Improving Every Interaction to Make the World a Better Place
I recently joined one of my clients for a Zoom meeting with participants from three departments in their organization. As discussion of the topic got underway, it quickly became apparent to me from my vantage point as an outsider that one department had the power, one felt marginalized, and one didn’t really care.
In fact, much of how people felt had to do with how they were interacting.
The two people in the department with the power were nice people and well-intentioned, but you could feel their power by the way they communicated.
“We’ve been asked by our CEO to produce a plan by Monday.” (Translation: We have a direct line to the source of power, and it will be our plan not yours.)
“We know. We’ve tried that already.” (Translation: We have the expertise, not you.)
“We’ll let you know what we need from your team.” (Translation: We will dictate the flow of communication, and your team isn’t part of our team.)
As they exerted their power, you could see and feel the marginalized team getting defensive. They angled to be included, understood, and appreciated. They weren’t building credibility with anyone as they made desperate pleas, complained about being left out, and inflated their value.
All the while, the department that didn’t care was off camera and/or multi-tasking, which gave the meeting a feeling of hopelessness…like the entire meeting didn’t really matter.
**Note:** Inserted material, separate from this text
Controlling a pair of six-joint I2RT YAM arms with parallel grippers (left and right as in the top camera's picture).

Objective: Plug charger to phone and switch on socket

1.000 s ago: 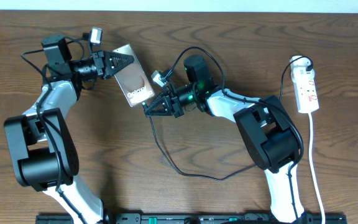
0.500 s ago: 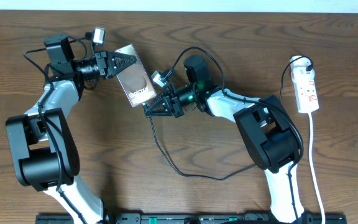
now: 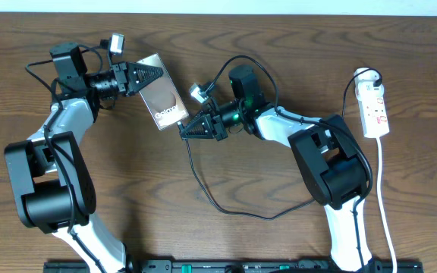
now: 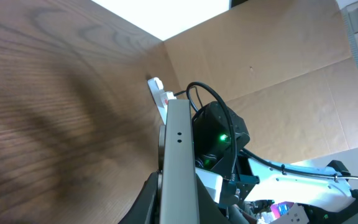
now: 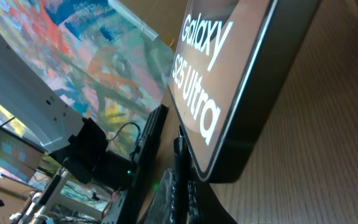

The department that didn’t care did care about the company and the other people in the other departments, but they were busy and weren’t sure why they were in the meeting at all.
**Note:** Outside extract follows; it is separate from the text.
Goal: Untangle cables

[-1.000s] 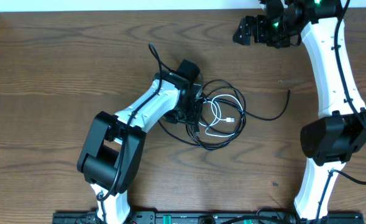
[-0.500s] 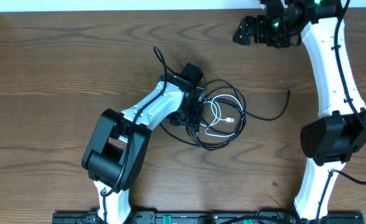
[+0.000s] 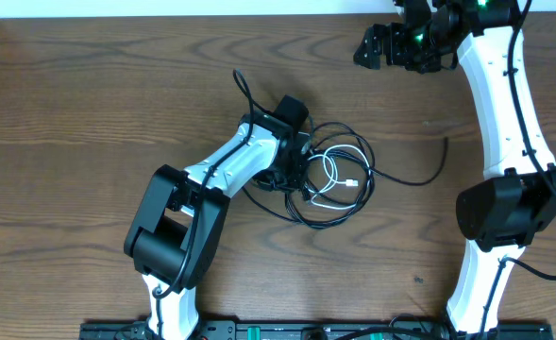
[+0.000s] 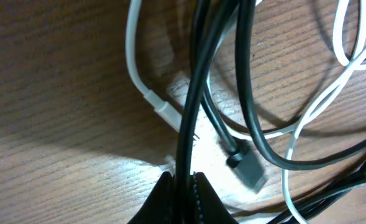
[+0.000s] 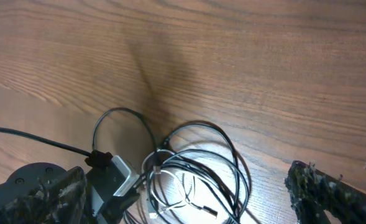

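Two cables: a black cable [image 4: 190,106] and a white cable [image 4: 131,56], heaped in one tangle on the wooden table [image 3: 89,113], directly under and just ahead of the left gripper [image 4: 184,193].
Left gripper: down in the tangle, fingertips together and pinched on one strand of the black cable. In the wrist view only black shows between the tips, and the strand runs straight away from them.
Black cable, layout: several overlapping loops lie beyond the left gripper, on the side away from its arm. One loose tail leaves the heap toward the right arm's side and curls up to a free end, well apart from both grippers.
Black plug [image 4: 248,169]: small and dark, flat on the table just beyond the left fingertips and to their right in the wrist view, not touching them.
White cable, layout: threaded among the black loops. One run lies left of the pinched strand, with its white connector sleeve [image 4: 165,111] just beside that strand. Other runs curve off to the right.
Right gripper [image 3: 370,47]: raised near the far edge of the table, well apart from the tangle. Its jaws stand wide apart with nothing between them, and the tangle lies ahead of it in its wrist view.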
Meetings like these happen every day in every organization. The circumstances and players vary, but the fact remains: People don’t always interact as well as they should.
You know that. You experience it all the time.
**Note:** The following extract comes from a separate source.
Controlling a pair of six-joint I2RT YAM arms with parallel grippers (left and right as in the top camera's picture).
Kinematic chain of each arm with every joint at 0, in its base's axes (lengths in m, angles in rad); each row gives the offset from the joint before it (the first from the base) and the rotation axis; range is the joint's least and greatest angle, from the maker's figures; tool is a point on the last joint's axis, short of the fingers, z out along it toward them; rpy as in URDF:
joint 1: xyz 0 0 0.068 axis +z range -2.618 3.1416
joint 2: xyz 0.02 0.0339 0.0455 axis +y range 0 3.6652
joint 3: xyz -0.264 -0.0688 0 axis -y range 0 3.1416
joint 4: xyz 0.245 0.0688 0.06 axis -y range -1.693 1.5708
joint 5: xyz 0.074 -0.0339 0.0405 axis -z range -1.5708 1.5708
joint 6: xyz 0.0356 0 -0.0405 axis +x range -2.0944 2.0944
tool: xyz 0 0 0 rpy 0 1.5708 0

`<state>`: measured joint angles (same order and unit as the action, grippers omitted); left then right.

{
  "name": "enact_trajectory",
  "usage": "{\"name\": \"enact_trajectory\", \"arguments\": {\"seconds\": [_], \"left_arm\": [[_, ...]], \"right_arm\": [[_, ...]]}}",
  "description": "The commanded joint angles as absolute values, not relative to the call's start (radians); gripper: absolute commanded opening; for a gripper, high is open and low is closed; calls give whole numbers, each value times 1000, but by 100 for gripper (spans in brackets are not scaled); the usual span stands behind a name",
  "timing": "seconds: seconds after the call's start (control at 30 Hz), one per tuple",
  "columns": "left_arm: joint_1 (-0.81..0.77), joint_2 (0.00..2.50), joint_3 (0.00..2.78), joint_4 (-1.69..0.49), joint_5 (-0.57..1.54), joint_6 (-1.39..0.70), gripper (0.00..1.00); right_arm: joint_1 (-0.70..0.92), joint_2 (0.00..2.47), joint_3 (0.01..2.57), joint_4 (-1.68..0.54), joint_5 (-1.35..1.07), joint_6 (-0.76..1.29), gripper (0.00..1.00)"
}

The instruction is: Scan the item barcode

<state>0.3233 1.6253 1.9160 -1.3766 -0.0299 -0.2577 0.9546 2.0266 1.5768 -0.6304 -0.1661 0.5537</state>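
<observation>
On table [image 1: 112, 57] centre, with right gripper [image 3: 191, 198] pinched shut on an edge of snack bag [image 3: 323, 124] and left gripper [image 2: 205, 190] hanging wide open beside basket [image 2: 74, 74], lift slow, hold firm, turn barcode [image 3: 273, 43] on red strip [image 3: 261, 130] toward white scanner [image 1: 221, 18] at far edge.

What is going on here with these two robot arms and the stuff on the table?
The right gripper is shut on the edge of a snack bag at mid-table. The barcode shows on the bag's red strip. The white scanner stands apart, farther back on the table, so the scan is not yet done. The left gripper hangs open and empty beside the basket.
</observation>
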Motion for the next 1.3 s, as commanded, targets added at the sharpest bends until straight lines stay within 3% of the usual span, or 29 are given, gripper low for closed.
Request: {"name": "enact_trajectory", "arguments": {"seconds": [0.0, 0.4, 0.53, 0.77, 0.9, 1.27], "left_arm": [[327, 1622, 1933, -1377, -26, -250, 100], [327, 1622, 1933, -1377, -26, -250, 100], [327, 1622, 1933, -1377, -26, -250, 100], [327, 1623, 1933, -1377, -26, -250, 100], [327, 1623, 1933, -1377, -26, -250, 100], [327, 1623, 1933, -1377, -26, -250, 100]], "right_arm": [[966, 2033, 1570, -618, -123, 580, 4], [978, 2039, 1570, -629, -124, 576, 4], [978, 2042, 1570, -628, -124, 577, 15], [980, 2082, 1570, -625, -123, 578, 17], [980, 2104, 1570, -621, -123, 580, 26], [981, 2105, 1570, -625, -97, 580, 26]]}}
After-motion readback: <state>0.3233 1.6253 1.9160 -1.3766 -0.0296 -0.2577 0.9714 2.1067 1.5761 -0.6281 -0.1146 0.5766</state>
Our organizations, communities, and families are filled with nice, well-intentioned people just trying to do their job but communicating with words and actions in ways that reduce commitment, trust, and productivity.
It’s in these mundane meetings, emails, and other forms of synchronous and asynchronous communication that every. one. of. us. occasionally misses the beat of the song that the entire band is trying to play.
Don’t stop believing that people can communicate better and that it will make a difference.
I’m no exception. I’m far from perfect. My organization and family are far from perfect. But rather than just accept it, I’m working on it constantly.
This is the conversation I regularly imagine having with leaders:
Me: I’m guessing some of the interactions — both internal and external — that your people have don’t go as well as they could. Is that a fair assumption?
Them: That’s fair.
That’s true for any organization. Given your current business reality, what’s the cost of your people having interactions that don’t go as well as they could?
I think the cost is in employee turnover, wasted time, low quality, and reduced morale.
To minimize that cost, perhaps it would be worth investing in coaching, training, and mentoring so that people might have better interactions. What do you think?
Yes, we need to invest more time, money, and energy in improving how we interact internally and externally. Our organization is successful, and we have good people, but we could be so much better.
I’ve dedicated the past 20+ years of my career to trying to have conversations like these. Leaders who make having better interactions a priority outperform those who don’t over time. Perhaps even more importantly, they contribute to making the world a better, more humane place.
How could you improve your interactions? How might you invest in the interactions of others?